[ZODB-Dev] Persistent ZEO Cache corruption?

Thu Jan 12 11:53:23 EST 2006

I have seen a similar problems bringing up a system which has been
brought down with the usual

	zeoctl stop
	zopectl start 

mantra.  The zope/zeo connection is via a network connection.
Next time it happens I'll file a bug report.

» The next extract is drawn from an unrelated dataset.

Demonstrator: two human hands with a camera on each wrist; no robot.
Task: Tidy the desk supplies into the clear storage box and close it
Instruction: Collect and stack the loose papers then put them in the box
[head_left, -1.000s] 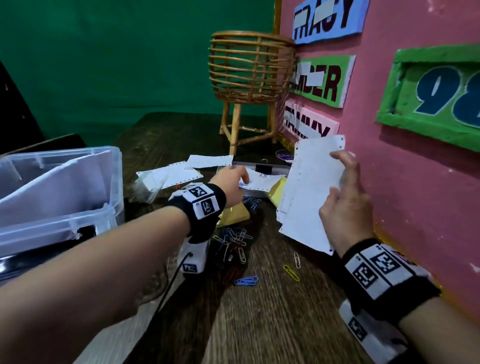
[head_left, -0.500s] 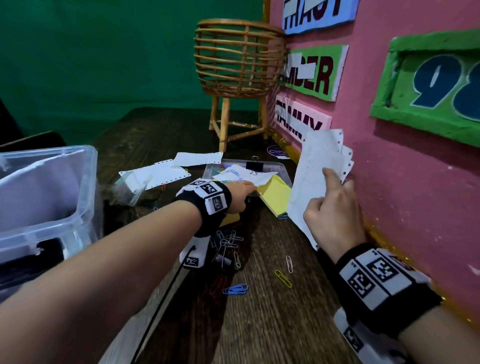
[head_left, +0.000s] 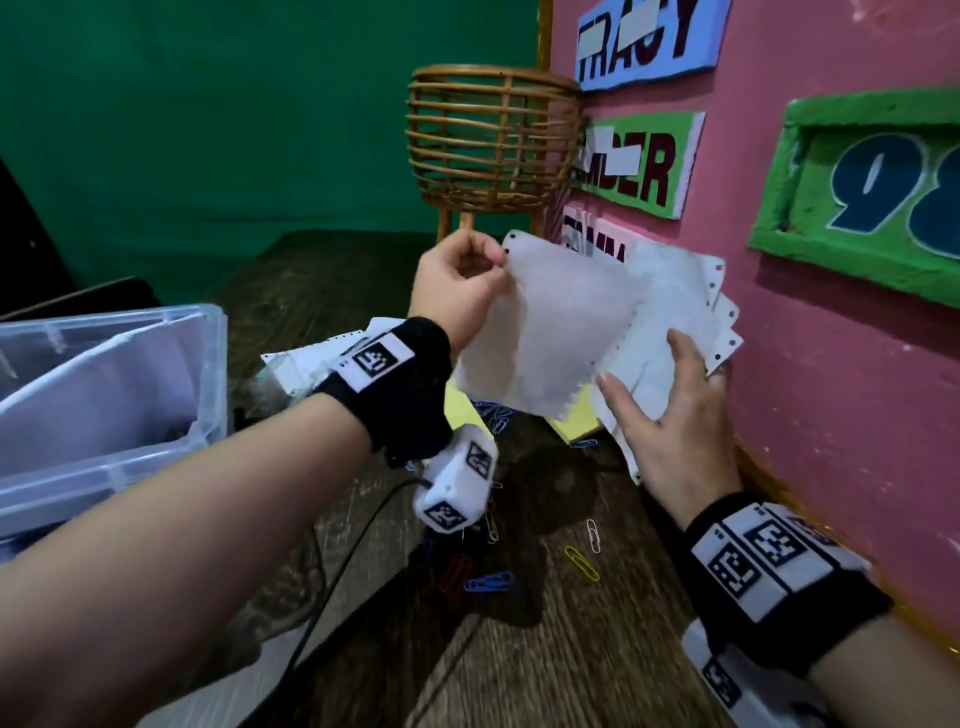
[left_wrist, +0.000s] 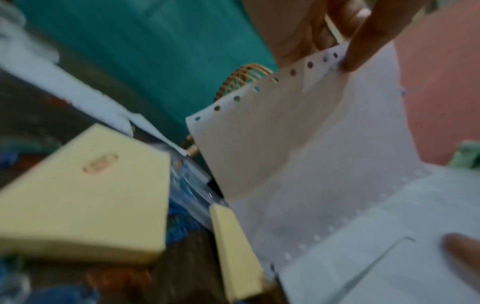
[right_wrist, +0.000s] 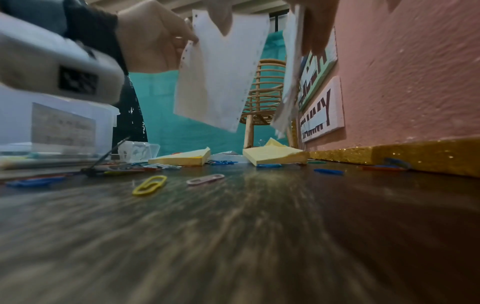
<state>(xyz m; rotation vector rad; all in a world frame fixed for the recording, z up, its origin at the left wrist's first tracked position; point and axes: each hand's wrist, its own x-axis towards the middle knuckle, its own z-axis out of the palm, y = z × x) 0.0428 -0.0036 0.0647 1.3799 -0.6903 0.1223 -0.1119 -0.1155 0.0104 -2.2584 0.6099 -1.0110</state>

On Thu, 12 Jan 2006, Sidnei da Silva wrote:

> On Thu, Jan 12, 2006 at 10:17:54AM -0500, Tim Peters wrote:
> | [Sidnei da Silva]
> | >> Every now and then I face a corruption of the persistent zeo cache, but
> | >> this is the first time I get this variant.
> | 
> | What other variants do you see?
> 
> Can't remember right now, it was quite some time ago and involved
> making changes to one zeo client while the other one was down using
> 'zopectl debug'. Seen it about 6 times in different environments, so
> should be reproduceable.
> 
> | >> The cause is very likely to be a forced shutdown of the box this zope
> | >> instance was running on, but I thought it would be nice to report the
> | >> issue.
> | 
> | Yes it is!  Thank you.  It would be better to open a bug report ;-).
> 
> Sure will.
> 
> | >> Here's the traceback::
> | >>
> | >> File "/home/sidnei/src/zope/28five/lib/python/ZEO/ClientStorage.py", line
> | 314, in __init__
> | >>   self._cache.open()
> | >> File "/home/sidnei/src/zope/28five/lib/python/ZEO/cache.py", line 112, in
> | open
> | >>    self.fc.scan(self.install) File
> | >> "/home/sidnei/src/zope/28five/lib/python/ZEO/cache.py", line 835, in scan
> | >>    install(self.f, ent) File
> | >> "/home/sidnei/src/zope/28five/lib/python/ZEO/cache.py", line 121, in
> | install
> | >>   o = Object.fromFile(f, ent.key, skip_data=True)
> | >> File "/home/sidnei/src/zope/28five/lib/python/ZEO/cache.py", line 630, in
> | fromFile
> | >>   raise ValueError("corrupted record, oid")
> | >> ValueError: corrupted record, oid
> | >>
> | >> I have a copy of the zeo cache file if anyone is interested.
> | 
> | Attaching a compressed copy to the bug report would be best (if it's too big
> | for that, or it's proprietary, let me know how to get it and I'll put it on
> | an internal ZC machine).  Can't tell in advance whether that will reveal
> | something useful, though (see below).
> 
> Don't think there might be anything sensitive in there, maybe my blog
> password in the worst case *wink*. Here's the files (zeo1-1.zec is
> probably the one you're after):
> 
> http://awkly.org/files/zeo-cache.tar.bz2
> 
> | > It seems as though persistent caches haven't been a very sucessful
> | > feature. Perhaps we should abandon them.
> | 
> | They do seem to be implicated in more than their share of problems, both
> | before and after MVCC.
> | 
> | The post-MVCC ZEO persistent cache _intends_ to call flush() after each file
> | change.  If it's missing one of those, and depending on what "forced
> | shutdown" means exactly, that could be a systematic cause for corruption.
> | It doesn't call fsync() unless it's explicitly closed cleanly, but it's
> | unclear what good fsync() actually does across platforms when flush() is
> | called routinely and the power stays on.
> 
> Oh, I really meant to say "accidental shutdown", though I wasn't around
> when the box restarted it looks like it was a power failure.
> 
> 

--